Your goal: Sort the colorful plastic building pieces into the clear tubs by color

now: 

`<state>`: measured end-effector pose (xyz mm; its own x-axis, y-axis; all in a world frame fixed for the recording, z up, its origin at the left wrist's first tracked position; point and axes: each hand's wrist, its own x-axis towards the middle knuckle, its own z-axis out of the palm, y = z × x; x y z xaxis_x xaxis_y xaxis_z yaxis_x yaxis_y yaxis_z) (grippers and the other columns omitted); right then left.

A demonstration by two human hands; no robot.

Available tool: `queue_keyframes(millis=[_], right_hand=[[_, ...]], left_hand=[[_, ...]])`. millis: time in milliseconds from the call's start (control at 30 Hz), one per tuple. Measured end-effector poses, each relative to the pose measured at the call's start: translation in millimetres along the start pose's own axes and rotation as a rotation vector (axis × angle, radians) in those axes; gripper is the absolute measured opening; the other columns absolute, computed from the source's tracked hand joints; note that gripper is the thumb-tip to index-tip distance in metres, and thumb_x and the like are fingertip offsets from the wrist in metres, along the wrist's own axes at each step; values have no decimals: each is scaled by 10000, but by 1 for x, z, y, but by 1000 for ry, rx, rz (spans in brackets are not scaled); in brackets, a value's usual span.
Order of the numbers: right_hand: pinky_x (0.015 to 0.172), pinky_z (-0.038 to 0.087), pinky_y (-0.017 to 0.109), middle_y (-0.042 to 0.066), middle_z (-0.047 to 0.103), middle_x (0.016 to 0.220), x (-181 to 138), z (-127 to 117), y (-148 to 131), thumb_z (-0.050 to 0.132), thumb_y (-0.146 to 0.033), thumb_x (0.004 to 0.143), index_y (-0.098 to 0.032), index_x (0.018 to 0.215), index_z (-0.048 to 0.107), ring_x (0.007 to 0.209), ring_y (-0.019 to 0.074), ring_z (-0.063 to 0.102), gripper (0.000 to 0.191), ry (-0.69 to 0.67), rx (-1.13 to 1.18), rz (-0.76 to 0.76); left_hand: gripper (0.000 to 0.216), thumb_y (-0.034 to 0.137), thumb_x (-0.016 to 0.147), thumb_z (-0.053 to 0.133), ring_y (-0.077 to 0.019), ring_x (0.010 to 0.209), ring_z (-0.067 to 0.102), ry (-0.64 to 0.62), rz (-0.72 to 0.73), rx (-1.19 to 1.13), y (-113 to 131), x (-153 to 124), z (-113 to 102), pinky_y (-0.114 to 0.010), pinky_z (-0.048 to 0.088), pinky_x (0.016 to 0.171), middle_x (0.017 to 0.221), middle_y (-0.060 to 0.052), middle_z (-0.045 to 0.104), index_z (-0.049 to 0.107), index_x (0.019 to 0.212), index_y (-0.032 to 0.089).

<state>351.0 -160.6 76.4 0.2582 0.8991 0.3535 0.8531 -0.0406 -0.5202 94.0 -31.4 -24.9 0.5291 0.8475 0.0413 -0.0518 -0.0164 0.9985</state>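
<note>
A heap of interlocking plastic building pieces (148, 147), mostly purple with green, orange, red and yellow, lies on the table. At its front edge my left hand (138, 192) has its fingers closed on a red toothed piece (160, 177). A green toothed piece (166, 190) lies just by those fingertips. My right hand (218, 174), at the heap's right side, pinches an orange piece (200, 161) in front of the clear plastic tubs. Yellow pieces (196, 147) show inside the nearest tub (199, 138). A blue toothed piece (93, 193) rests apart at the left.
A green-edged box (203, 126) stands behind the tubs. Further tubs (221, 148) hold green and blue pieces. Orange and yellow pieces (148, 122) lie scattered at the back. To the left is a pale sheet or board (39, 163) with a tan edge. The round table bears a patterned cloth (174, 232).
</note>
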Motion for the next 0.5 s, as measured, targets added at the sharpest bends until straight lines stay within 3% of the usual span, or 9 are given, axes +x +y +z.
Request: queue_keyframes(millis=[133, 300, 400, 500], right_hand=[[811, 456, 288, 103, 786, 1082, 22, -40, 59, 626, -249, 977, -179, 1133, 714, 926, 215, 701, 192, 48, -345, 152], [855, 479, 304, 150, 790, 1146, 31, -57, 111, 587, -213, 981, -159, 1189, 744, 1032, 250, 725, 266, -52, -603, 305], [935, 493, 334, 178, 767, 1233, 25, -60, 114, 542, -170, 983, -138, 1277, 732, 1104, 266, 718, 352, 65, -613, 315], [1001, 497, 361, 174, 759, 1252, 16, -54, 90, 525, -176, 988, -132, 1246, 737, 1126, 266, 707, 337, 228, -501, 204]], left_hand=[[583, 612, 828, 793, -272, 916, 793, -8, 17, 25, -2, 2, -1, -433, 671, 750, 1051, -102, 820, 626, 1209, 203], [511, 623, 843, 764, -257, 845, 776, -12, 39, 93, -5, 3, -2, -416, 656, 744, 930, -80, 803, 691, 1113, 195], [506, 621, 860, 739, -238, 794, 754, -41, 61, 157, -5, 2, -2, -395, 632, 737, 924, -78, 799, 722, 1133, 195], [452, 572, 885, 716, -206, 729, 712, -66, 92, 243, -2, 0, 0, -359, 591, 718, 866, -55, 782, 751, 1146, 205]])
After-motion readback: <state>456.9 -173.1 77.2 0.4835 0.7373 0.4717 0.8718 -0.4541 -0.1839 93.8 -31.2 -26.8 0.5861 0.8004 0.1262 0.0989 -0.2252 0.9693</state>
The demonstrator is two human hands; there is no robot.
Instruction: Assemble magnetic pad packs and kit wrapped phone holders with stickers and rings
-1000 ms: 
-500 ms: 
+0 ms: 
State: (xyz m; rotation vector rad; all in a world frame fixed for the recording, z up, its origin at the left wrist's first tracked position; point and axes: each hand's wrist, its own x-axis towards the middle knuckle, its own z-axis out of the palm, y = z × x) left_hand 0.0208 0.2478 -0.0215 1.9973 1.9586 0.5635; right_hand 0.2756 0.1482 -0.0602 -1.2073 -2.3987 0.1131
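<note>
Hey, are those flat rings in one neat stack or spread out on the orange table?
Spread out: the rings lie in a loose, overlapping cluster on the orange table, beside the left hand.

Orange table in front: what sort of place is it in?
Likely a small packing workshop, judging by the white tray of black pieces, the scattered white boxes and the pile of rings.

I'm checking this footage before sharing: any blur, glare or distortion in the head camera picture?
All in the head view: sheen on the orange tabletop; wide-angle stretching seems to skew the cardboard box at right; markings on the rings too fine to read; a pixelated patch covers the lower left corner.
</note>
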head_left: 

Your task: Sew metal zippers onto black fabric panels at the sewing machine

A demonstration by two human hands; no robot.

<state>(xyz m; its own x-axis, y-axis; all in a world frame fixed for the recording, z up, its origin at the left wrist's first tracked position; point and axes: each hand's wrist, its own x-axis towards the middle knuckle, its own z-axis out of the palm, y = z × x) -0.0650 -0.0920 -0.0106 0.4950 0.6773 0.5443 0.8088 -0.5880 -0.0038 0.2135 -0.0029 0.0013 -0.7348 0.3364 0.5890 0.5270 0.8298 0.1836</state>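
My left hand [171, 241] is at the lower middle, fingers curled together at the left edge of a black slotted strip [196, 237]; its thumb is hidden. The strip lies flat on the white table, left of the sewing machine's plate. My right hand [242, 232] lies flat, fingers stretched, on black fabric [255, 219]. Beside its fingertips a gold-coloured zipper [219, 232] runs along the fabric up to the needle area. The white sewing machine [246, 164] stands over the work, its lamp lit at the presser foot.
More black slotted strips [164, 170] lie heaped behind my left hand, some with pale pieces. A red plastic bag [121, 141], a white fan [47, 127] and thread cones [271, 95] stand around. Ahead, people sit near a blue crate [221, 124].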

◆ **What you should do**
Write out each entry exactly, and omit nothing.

◆ **Output for this exercise**
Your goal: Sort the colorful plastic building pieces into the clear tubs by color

now: 

`<state>`: measured end-effector pose (xyz mm; its own x-axis, y-axis; all in a world frame fixed for the recording, z up, its origin at the left wrist's first tracked position; point and axes: each hand's wrist, its own x-axis towards the middle knuckle, its own z-axis out of the palm, y = z × x; x y z xaxis_x xaxis_y xaxis_z yaxis_x yaxis_y yaxis_z) (grippers and the other columns omitted); right then left.

A demonstration by two human hands; no robot.

Available tool: `queue_keyframes(millis=[_], right_hand=[[_, ...]], left_hand=[[_, ...]])`. millis: time in milliseconds from the call's start (control at 30 Hz), one per tuple. Measured end-effector poses, each relative to the pose measured at the call's start: translation in millimetres along the start pose's own axes and rotation as a rotation vector (axis × angle, radians) in those axes; gripper is the absolute measured opening; the other columns absolute, computed from the source's tracked hand joints; note that gripper is the thumb-tip to index-tip distance in metres, and thumb_x and the like are fingertip offsets from the wrist in metres, along the wrist's own axes at each step; values have no decimals: each is scaled by 10000, but by 1 for x, z, y, but by 1000 for ry, rx, rz (spans in brackets are not scaled); in brackets, a value's usual span.
Order of the numbers: right_hand: pinky_x (0.015 to 0.172), pinky_z (-0.038 to 0.087), pinky_y (-0.017 to 0.109), middle_y (-0.042 to 0.066), middle_z (-0.047 to 0.103), middle_x (0.016 to 0.220), x (-181 to 138), z (-127 to 117), y (-148 to 131), thumb_z (-0.050 to 0.132), thumb_y (-0.146 to 0.033), thumb_x (0.004 to 0.143), index_y (-0.098 to 0.032), index_x (0.018 to 0.215), index_z (-0.048 to 0.107), ring_x (0.007 to 0.209), ring_y (-0.019 to 0.074), ring_z (-0.063 to 0.102), gripper (0.000 to 0.191), ry (-0.69 to 0.67), rx (-1.13 to 1.18), rz (-0.76 to 0.76); left_hand: gripper (0.000 to 0.216), thumb_y (-0.034 to 0.137), thumb_x (-0.016 to 0.147), thumb_z (-0.053 to 0.133), ring_y (-0.077 to 0.019), ring_x (0.010 to 0.209), ring_z (-0.067 to 0.102), ry (-0.64 to 0.62), rz (-0.72 to 0.73), rx (-1.19 to 1.13), y (-113 to 131), x (-153 to 124), z (-113 to 102), pinky_y (-0.114 to 0.010), pinky_z (-0.048 to 0.088), pinky_x (0.016 to 0.171), middle_x (0.017 to 0.221), middle_y (-0.060 to 0.052), middle_z (-0.045 to 0.104), index_z (-0.049 to 0.107), index_x (0.019 to 0.212), index_y (-0.032 to 0.089).

<state>351.0 -160.6 76.4 0.2582 0.8991 0.3535 0.8531 -0.0406 -0.5202 94.0 -31.4 -24.9 0.5291 0.8475 0.0413 -0.0518 -0.0164 0.9985</state>
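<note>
A heap of interlocking plastic building pieces (148, 147), mostly purple with green, orange, red and yellow, lies on the table. At its front edge my left hand (138, 192) has its fingers closed on a red toothed piece (160, 177). A green toothed piece (166, 190) lies just by those fingertips. My right hand (218, 174), at the heap's right side, pinches an orange piece (200, 161) in front of the clear plastic tubs. Yellow pieces (196, 147) show inside the nearest tub (199, 138). A blue toothed piece (93, 193) rests apart at the left.
A green-edged box (203, 126) stands behind the tubs. Further tubs (221, 148) hold green and blue pieces. Orange and yellow pieces (148, 122) lie scattered at the back. To the left is a pale sheet or board (39, 163) with a tan edge. The round table bears a patterned cloth (174, 232).
</note>
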Motion for the next 0.5 s, as measured, targets added at the sharpest bends until straight lines stay within 3% of the usual span, or 9 are given, axes +x +y +z.
Request: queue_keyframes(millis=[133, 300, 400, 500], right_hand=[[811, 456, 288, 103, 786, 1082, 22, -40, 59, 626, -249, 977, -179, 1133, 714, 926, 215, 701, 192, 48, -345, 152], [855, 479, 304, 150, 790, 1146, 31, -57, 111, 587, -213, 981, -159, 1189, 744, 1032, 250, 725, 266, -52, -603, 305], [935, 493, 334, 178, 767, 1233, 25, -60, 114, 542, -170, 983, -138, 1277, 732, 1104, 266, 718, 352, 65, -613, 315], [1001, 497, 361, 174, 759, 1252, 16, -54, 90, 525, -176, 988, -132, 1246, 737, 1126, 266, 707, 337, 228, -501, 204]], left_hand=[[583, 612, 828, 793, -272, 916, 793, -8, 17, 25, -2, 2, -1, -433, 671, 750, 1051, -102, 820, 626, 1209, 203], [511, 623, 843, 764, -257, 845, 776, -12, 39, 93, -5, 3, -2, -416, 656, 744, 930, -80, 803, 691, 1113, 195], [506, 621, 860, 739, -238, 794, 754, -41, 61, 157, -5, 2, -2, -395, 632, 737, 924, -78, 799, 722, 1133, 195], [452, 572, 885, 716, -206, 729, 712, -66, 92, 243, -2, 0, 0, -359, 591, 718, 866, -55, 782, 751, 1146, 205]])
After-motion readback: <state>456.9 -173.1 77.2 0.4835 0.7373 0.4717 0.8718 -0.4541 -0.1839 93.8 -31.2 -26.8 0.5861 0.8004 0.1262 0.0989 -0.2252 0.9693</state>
The demonstrator is two human hands; there is no robot.
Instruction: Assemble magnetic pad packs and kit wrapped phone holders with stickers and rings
-1000 ms: 
-500 ms: 
+0 ms: 
State: (xyz m; rotation vector rad; all in a world frame fixed for the recording, z up, its origin at the left wrist's first tracked position; point and axes: each hand's wrist, its own x-axis towards the middle knuckle, its own z-axis out of the palm, y = z × x) left_hand 0.0208 0.2478 -0.0215 1.9973 1.9586 0.5635; right_hand 0.2756 0.1482 -0.0602 -1.2073 -2.3987 0.1131
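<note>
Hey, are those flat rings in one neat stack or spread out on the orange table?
Spread out: the rings lie in a loose, overlapping cluster on the orange table, beside the left hand.

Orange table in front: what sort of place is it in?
Likely a small packing workshop, judging by the white tray of black pieces, the scattered white boxes and the pile of rings.

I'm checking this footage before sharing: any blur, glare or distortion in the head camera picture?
All in the head view: sheen on the orange tabletop; wide-angle stretching seems to skew the cardboard box at right; markings on the rings too fine to read; a pixelated patch covers the lower left corner.
</note>
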head_left: 

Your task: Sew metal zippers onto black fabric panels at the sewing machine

A demonstration by two human hands; no robot.

<state>(xyz m; its own x-axis, y-axis; all in a world frame fixed for the recording, z up, its origin at the left wrist's first tracked position; point and axes: each hand's wrist, its own x-axis towards the middle knuckle, its own z-axis out of the palm, y = z × x) -0.0650 -0.0920 -0.0106 0.4950 0.6773 0.5443 0.8088 -0.5880 -0.0038 0.2135 -0.0029 0.0013 -0.7348 0.3364 0.5890 0.5270 0.8298 0.1836</state>
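My left hand [171, 241] is at the lower middle, fingers curled together at the left edge of a black slotted strip [196, 237]; its thumb is hidden. The strip lies flat on the white table, left of the sewing machine's plate. My right hand [242, 232] lies flat, fingers stretched, on black fabric [255, 219]. Beside its fingertips a gold-coloured zipper [219, 232] runs along the fabric up to the needle area. The white sewing machine [246, 164] stands over the work, its lamp lit at the presser foot.
More black slotted strips [164, 170] lie heaped behind my left hand, some with pale pieces. A red plastic bag [121, 141], a white fan [47, 127] and thread cones [271, 95] stand around. Ahead, people sit near a blue crate [221, 124].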

The exercise is now finished.